Quite so. It was what might have been expected. And Sir Paget’s assessment of his daughter-in-law was precisely in accord with all that he had had the opportunity of observing in that young woman. That she could burst into tears, could have something very like hysterics, could behave in a way that might be termed weak and silly, was a piece of knowledge confined, as I believed, to three persons besides herself. She thought it was confined to two. She had married one of them; did he think of it, did he remember? As for the other – it has been seen how she felt about the other. I was glad that she did not know about the third; if I could help it, she never should. I did not believe that she would forgive my knowledge any more than she forgave Lucinda’s. I don’t blame her; such knowledge about oneself is not easy to pardon.

There was a postscript to Sir Paget’s letter. “By the way, Mrs. Knyvett is dead – a month ago, at Torquay. Aunt Bertha saw it in the Times. An insignificant woman; but by virtue of the late Knyvett, or by some freak of nature, she endowed the world with a beautiful creature. Hallo, high treason, Julius! But somehow I think that you won’t hang me for it. I hope that poor child is not paying too dearly for her folly.”

I remember that, when I had read the postscript, I exclaimed, “Thank God!” Not of course, because Mrs. Knyvett had died a month before at Torquay; the event was not such as to wring exclamations from one. It was the last few words that evoked mine. Lucinda had a friend more in the world than she knew. If I ever met her again, I would tell her. She had loved Sir Paget. If his heart still yearned ever so little after her, if her face ever came before his eyes, it would, I thought, be something to her. The words brought her face back before my eyes, whence time and preoccupation had banished it. Did the face ever – at rare moments – appear to Waldo? Probably not. He would be too much Dundrannanized!

The process for which Sir Paget’s reluctant amusement found a nickname was a natural one in the circumstances of the case. If the Dundrannan personality was potent, so was the Dundrannan property. Cragsfoot was a small affair compared even to Briarmount alone; Waldo was not yet master even of Cragsfoot, for Sir Paget was not the man to take off his clothes before bedtime. Besides Briarmount, there was Dundrannan Castle, with its deer and its fishing; there was the Villa San Carlo at Mentone; never mind what else there was, even after “public objects” and Captain Frost had, between them, shorn off so large a part of the Frost concerns and millions. Moreover, another process set in, and was highly developed by the time I returned to England in the autumn of 1918, when my last foreign excursion on Government service ended.

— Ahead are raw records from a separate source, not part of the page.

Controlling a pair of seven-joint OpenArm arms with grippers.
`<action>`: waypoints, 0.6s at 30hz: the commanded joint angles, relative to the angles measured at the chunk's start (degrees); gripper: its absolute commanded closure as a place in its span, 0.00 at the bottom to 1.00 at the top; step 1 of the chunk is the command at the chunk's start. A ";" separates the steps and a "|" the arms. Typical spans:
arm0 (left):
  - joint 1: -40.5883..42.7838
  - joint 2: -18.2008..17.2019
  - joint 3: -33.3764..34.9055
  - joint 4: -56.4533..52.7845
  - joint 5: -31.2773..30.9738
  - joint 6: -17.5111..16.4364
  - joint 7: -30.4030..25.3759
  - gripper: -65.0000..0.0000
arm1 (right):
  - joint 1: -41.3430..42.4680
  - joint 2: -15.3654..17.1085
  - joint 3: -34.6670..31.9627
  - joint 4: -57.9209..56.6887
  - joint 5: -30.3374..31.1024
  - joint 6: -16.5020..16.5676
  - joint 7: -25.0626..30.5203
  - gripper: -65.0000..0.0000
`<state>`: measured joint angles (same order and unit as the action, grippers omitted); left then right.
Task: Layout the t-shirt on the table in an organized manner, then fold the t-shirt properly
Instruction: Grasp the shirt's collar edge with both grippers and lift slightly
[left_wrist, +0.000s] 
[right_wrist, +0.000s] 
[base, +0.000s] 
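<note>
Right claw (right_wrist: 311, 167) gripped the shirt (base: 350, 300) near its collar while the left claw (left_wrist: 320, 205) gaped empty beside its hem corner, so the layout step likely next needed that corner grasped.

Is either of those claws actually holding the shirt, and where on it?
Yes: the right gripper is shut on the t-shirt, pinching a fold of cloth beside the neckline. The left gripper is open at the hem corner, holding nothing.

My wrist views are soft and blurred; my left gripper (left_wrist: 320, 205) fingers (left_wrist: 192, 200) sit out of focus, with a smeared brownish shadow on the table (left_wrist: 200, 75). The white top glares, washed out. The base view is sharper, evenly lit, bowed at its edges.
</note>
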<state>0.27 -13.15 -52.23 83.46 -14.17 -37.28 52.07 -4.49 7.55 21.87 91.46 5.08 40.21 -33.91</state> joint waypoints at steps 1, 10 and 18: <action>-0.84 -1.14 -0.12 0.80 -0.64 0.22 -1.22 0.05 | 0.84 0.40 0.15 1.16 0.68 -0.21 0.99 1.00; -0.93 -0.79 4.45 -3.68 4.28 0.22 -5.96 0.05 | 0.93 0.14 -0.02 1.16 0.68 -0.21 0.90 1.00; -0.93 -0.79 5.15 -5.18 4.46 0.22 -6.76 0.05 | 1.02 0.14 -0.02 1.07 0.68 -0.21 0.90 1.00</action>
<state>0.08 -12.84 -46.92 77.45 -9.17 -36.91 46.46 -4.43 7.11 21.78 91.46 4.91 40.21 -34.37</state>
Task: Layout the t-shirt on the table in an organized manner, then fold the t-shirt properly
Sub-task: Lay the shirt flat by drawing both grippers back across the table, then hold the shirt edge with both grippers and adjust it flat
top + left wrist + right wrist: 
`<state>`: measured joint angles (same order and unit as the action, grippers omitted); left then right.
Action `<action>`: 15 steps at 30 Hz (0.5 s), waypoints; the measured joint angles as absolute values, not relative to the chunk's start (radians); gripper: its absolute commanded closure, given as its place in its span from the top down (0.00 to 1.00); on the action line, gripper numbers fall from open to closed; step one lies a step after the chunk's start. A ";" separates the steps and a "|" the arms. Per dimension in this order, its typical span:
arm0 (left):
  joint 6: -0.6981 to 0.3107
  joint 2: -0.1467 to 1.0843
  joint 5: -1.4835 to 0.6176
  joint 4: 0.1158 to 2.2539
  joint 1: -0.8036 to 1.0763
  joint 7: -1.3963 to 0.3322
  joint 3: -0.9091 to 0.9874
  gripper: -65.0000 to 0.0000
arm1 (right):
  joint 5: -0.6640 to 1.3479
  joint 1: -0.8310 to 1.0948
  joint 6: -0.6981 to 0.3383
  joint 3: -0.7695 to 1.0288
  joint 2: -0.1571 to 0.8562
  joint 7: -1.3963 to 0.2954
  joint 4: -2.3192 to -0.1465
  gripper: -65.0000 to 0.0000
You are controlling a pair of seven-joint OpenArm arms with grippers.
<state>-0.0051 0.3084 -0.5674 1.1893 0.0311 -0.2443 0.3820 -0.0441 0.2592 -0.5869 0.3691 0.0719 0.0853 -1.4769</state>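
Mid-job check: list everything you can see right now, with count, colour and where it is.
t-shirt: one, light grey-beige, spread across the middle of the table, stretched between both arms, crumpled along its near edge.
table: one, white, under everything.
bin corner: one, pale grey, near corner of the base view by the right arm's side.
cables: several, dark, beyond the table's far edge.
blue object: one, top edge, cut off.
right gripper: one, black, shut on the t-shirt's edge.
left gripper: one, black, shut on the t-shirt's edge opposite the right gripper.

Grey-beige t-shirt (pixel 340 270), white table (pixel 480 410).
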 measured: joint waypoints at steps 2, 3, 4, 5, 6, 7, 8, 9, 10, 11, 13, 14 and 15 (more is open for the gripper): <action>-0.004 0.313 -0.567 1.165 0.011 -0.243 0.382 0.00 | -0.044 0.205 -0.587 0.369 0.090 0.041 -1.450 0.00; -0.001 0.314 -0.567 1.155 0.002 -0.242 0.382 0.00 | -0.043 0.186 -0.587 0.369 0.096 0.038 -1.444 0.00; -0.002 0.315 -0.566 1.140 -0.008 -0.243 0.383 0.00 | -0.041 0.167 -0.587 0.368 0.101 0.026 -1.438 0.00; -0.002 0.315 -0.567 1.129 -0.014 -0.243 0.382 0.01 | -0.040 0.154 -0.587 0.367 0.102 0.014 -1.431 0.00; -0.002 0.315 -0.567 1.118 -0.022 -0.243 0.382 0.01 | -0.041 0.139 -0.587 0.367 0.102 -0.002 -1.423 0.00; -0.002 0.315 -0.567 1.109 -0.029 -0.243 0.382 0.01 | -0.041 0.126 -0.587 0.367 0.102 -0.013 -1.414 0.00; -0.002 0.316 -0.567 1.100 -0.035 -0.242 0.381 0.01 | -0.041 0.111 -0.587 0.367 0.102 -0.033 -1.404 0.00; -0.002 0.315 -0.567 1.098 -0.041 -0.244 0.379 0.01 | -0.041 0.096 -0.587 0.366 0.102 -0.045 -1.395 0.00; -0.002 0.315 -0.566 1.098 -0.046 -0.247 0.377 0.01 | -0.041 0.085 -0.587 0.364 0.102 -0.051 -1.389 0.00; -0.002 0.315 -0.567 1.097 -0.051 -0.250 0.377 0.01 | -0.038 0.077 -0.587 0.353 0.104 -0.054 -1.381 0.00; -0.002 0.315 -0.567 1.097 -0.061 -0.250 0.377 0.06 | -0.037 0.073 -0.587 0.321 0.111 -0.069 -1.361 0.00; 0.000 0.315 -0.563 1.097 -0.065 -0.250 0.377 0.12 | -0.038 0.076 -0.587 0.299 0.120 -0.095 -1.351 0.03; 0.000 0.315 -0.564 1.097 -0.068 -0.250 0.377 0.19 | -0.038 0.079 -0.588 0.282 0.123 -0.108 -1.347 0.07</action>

Family solidarity, and an identity of business interests in many matters, brought Nina, and, by consequence, Waldo, into close and ever closer association with Godfrey Frost. The young man was not swallowed; he had too strong a brain and will of his own for that; but he was attached. The three of them came to form a triumvirate for dealing with the Frost concerns, settling the policy of the Frost family, defining the Frost attitude towards the world outside. And everybody else was outside of that inner circle, even though we of Cragsfoot might be only just outside. So as Waldo, on his marriage, had shifted his bodily presence from Cragsfoot to Briarmount, his mind and his predominant interests also centered there; and presently to his were added, in great measure, Godfrey Frost’s. Nina presided over this union of hearts and forces with a sure tact; she did not seek to play the despot, but she was the bond and the inspiration.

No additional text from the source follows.